EXERCISE: The full data must be written out exactly, with every line included.

INPUT DATA:
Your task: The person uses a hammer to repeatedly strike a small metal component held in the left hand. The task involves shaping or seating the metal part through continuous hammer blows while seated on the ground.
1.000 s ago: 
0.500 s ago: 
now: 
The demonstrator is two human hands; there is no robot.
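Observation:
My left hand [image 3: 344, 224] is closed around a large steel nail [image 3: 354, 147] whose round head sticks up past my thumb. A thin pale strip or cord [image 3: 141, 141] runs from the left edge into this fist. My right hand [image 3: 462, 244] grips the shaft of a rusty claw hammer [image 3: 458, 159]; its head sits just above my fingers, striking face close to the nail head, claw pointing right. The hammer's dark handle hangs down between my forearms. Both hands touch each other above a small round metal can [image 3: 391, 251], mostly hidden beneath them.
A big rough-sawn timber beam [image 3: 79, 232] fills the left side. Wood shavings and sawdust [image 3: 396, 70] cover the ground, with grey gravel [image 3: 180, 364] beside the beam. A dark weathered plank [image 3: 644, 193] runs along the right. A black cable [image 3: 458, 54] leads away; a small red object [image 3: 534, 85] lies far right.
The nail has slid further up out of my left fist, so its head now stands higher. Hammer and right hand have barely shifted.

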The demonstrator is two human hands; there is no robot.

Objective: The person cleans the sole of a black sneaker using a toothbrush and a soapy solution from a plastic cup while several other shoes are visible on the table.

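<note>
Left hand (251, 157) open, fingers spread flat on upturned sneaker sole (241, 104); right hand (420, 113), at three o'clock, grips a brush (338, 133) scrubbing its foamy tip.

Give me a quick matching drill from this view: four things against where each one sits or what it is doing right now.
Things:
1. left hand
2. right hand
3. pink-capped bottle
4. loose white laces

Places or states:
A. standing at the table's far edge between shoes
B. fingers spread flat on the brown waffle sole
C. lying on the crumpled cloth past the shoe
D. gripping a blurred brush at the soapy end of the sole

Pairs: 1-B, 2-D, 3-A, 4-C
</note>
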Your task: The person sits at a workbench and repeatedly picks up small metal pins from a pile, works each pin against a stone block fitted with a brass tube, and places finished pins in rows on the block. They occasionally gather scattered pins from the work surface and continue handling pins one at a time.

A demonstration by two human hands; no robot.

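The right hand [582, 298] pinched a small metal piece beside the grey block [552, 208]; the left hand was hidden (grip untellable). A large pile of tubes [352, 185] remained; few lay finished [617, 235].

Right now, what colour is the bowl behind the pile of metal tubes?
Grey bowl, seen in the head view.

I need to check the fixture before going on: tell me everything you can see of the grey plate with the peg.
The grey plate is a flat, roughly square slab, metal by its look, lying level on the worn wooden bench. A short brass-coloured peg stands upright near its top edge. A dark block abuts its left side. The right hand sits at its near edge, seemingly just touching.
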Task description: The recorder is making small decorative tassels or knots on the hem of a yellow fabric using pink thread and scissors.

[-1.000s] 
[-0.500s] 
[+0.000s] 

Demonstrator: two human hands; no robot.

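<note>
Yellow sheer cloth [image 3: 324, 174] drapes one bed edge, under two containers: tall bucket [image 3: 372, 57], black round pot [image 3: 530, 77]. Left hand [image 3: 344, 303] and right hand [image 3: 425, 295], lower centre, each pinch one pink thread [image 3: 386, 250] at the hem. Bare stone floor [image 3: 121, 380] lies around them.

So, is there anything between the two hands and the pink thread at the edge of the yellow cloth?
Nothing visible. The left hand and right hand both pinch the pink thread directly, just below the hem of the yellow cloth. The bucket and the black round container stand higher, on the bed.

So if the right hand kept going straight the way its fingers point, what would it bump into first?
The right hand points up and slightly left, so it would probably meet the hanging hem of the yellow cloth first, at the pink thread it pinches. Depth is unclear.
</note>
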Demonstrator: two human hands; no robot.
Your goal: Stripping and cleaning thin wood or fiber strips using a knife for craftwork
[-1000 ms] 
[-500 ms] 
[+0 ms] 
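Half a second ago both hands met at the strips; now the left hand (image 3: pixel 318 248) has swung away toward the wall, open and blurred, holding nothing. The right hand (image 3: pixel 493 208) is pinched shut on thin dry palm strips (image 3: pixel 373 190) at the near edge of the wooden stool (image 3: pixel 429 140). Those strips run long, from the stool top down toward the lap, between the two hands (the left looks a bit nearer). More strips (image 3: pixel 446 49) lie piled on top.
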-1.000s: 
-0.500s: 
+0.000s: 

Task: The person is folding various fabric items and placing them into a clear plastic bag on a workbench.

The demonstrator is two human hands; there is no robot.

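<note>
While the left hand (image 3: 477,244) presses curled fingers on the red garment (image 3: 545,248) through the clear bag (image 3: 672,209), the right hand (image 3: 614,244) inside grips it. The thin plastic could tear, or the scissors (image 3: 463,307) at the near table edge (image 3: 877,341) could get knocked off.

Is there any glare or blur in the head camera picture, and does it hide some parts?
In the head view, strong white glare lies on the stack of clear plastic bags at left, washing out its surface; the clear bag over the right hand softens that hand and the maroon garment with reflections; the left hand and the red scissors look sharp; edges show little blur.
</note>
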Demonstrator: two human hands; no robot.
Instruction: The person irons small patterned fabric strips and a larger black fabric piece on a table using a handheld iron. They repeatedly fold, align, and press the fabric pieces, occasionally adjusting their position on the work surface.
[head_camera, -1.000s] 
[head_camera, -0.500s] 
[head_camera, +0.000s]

REPLY TO THE TASK:
Your task: The person uses a hammer to repeatedly strike a small metal component held in the left hand. The task involves shaping or seating the metal part through continuous hammer blows while seated on the ground.
1.000 s ago: 
0.500 s ago: 
now: 
The demonstrator is two human hands; there is no robot.
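Observation:
My left hand [image 3: 344, 224] is closed around a large steel nail [image 3: 354, 147] whose round head sticks up past my thumb. A thin pale strip or cord [image 3: 141, 141] runs from the left edge into this fist. My right hand [image 3: 462, 244] grips the shaft of a rusty claw hammer [image 3: 458, 159]; its head sits just above my fingers, striking face close to the nail head, claw pointing right. The hammer's dark handle hangs down between my forearms. Both hands touch each other above a small round metal can [image 3: 391, 251], mostly hidden beneath them.
A big rough-sawn timber beam [image 3: 79, 232] fills the left side. Wood shavings and sawdust [image 3: 396, 70] cover the ground, with grey gravel [image 3: 180, 364] beside the beam. A dark weathered plank [image 3: 644, 193] runs along the right. A black cable [image 3: 458, 54] leads away; a small red object [image 3: 534, 85] lies far right.
The nail has slid further up out of my left fist, so its head now stands higher. Hammer and right hand have barely shifted.
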
The demonstrator is two human hands; there is no robot.

Objective: The person cleans the sole of a black sneaker using a toothbrush and a soapy solution from a plastic cup while several other shoes are visible on the table.

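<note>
Left hand (251, 157) open, fingers spread flat on upturned sneaker sole (241, 104); right hand (420, 113), at three o'clock, grips a brush (338, 133) scrubbing its foamy tip.

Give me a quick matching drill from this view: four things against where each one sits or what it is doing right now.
Things:
1. left hand
2. right hand
3. pink-capped bottle
4. loose white laces

Places or states:
A. standing at the table's far edge between shoes
B. fingers spread flat on the brown waffle sole
C. lying on the crumpled cloth past the shoe
D. gripping a blurred brush at the soapy end of the sole

Pairs: 1-B, 2-D, 3-A, 4-C
</note>
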Your task: The person sits at a workbench and repeatedly picks up small metal pins from a pile, works each pin against a stone block fitted with a brass tube, and places finished pins in rows on the block. They occasionally gather scattered pins from the work surface and continue handling pins one at a time.

A demonstration by two human hands; no robot.

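The right hand [582, 298] pinched a small metal piece beside the grey block [552, 208]; the left hand was hidden (grip untellable). A large pile of tubes [352, 185] remained; few lay finished [617, 235].

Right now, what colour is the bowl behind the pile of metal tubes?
Grey bowl, seen in the head view.

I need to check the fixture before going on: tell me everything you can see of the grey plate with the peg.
The grey plate is a flat, roughly square slab, metal by its look, lying level on the worn wooden bench. A short brass-coloured peg stands upright near its top edge. A dark block abuts its left side. The right hand sits at its near edge, seemingly just touching.
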Task description: The recorder is making small decorative tassels or knots on the hem of a yellow fabric using pink thread and scissors.

[-1.000s] 
[-0.500s] 
[+0.000s] 

Demonstrator: two human hands; no robot.

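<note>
Yellow sheer cloth [image 3: 324, 174] drapes one bed edge, under two containers: tall bucket [image 3: 372, 57], black round pot [image 3: 530, 77]. Left hand [image 3: 344, 303] and right hand [image 3: 425, 295], lower centre, each pinch one pink thread [image 3: 386, 250] at the hem. Bare stone floor [image 3: 121, 380] lies around them.

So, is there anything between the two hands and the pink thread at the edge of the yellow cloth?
Nothing visible. The left hand and right hand both pinch the pink thread directly, just below the hem of the yellow cloth. The bucket and the black round container stand higher, on the bed.

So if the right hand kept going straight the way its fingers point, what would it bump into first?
The right hand points up and slightly left, so it would probably meet the hanging hem of the yellow cloth first, at the pink thread it pinches. Depth is unclear.
</note>
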Demonstrator: two human hands; no robot.
Your goal: Stripping and cleaning thin wood or fiber strips using a knife for craftwork
[-1000 ms] 
[-500 ms] 
[+0 ms] 
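Half a second ago both hands met at the strips; now the left hand (image 3: pixel 318 248) has swung away toward the wall, open and blurred, holding nothing. The right hand (image 3: pixel 493 208) is pinched shut on thin dry palm strips (image 3: pixel 373 190) at the near edge of the wooden stool (image 3: pixel 429 140). Those strips run long, from the stool top down toward the lap, between the two hands (the left looks a bit nearer). More strips (image 3: pixel 446 49) lie piled on top.
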-1.000s: 
-0.500s: 
+0.000s: 

Task: The person is folding various fabric items and placing them into a clear plastic bag on a workbench.

The demonstrator is two human hands; there is no robot.

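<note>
While the left hand (image 3: 477,244) presses curled fingers on the red garment (image 3: 545,248) through the clear bag (image 3: 672,209), the right hand (image 3: 614,244) inside grips it. The thin plastic could tear, or the scissors (image 3: 463,307) at the near table edge (image 3: 877,341) could get knocked off.

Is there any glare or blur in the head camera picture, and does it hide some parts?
In the head view, strong white glare lies on the stack of clear plastic bags at left, washing out its surface; the clear bag over the right hand softens that hand and the maroon garment with reflections; the left hand and the red scissors look sharp; edges show little blur.
</note>
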Demonstrator: two human hands; no robot.
Instruction: The person irons small patterned fabric strips and a larger black fabric piece on a table using a handheld iron. They repeatedly fold, align, and press the fabric pieces, occasionally adjusting their position on the work surface.
[head_camera, -1.000s] 
[head_camera, -0.500s] 
[head_camera, +0.000s]

No more output is needed for this exercise.